There was an uncomfortable silence.
“Aren’t you going to try to talk me out of it?”
“Why should I?”
“I thought that’s what you were there for.”
“If you want to kill yourself and you thought I was going to try to talk you out of it, why would you call?” he asked.
“I don’t follow,” I said.
“Why don’t you do it right now, while I’m on the phone?”
“What?”
“You heard me. Talk to me while you’re unjamming your gun or whatever it is you have to do. I’ll wait. Get it all nice and ready, and then do it. Just do it. I want to hear it.”
“Listen, maybe I dialed the wrong number, buddy.”
“No, you didn’t. You dialed five-five-five-H-E-L-P, didn’t you? That’s me. I’m the help line. You got what you wanted.”

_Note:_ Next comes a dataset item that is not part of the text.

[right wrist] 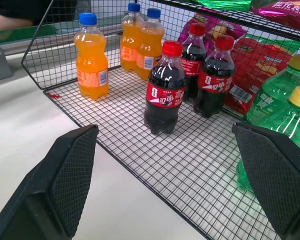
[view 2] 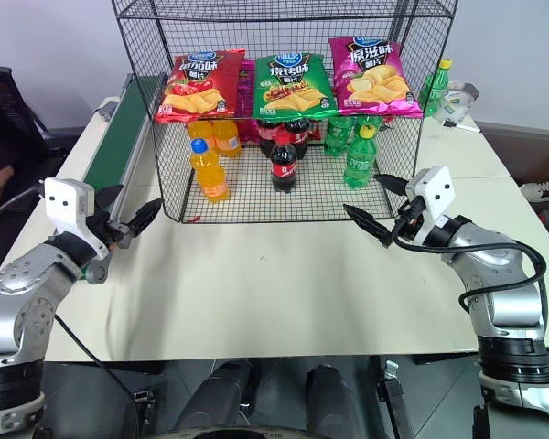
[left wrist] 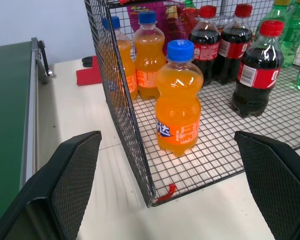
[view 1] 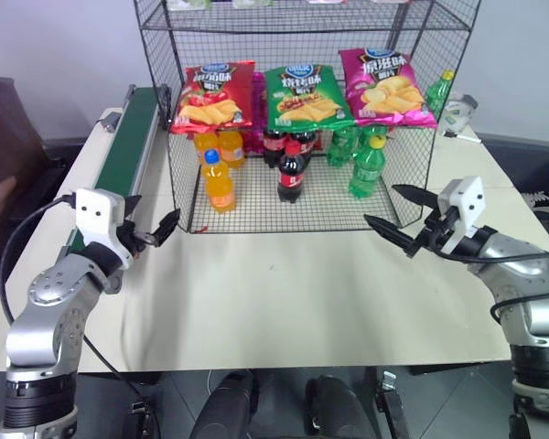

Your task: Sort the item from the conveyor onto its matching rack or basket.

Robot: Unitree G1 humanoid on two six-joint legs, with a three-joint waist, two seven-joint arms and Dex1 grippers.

“I still don’t understand.”
“Who cares whether you understand? You’re about to kill yourself. In a few minutes, no one’s going to give a damn about you anymore. You’ll be gone, and we’ll still be here. It’s not for you to understand. Are you beginning to see my logic?”
“Not exactly.”
“How are you going to do it? Side of the head? In the mouth? Through the chest?”
“In the mouth.”
“Good,” he said. “That’s best. Side of the head, there’s too much chance you’ll turn yourself into a vegetable. Through the chest, you’re not guaranteed to hit the heart. You might only wound yourself, pass out, and wind up in the hospital.”
“I don’t need your advice,” I said. “I want help.”
“Help? You want help? What do you think I’m giving you?”
“Not that kind of help.”
“I didn’t specify what kind of help in my ad, now, did I?”
“No, but—”
“Everyone always assumes I’m here to rescue them. I’m not. You want to kill yourself, that’s fine by me. I can’t abide suicides who get halfway there and then can’t finish the job. Some of them only need a little push to be on their way. So I put the number in the paper. I want them to call me at that moment of crisis, when all they need is a little encouragement.”
“You’re sick.”
“Ho-ho!” he said. “You’re the one who’s already tried to kill himself once this evening, and you want to do it again. Which one of us do you think is sick?”
“Wait a minute,” I said, and began to laugh. “I see what you’re doing. I can see right through you. You’re smart, you know that? You really take the cake. You’re using reverse psychology, just like my mother used to do when I was a kid.”
“Oh?” the help line said. “Just how am I doing that?”
“By pretending you want me to go ahead and do it, acting like you get some kind of kick out of other people dying while you hang there on the line. You think all we’re doing is feeling sorry for ourselves and looking for someone to hold our hands and tell us it’s okay, tell us we’re somebody special, tell us there’s a brighter day dawning somewhere over the rainbow.”
“Stop wasting my time. Are you going to do it or not?”
“See?” I said. “Instead of giving us soothing words, you give us abuse. You try to make us feel even more worthless, because you think we’re going to react against it and tell ourselves we’re really okay. We listen to you and think you’re a jerk, but we say to ourselves, ‘Hey, why should I listen to this guy?’ and before you know it, you’ve cured us of our mania and sent us on our merry way. Isn’t that how it goes?”
The voice on the help line gave a rude, audible yawn.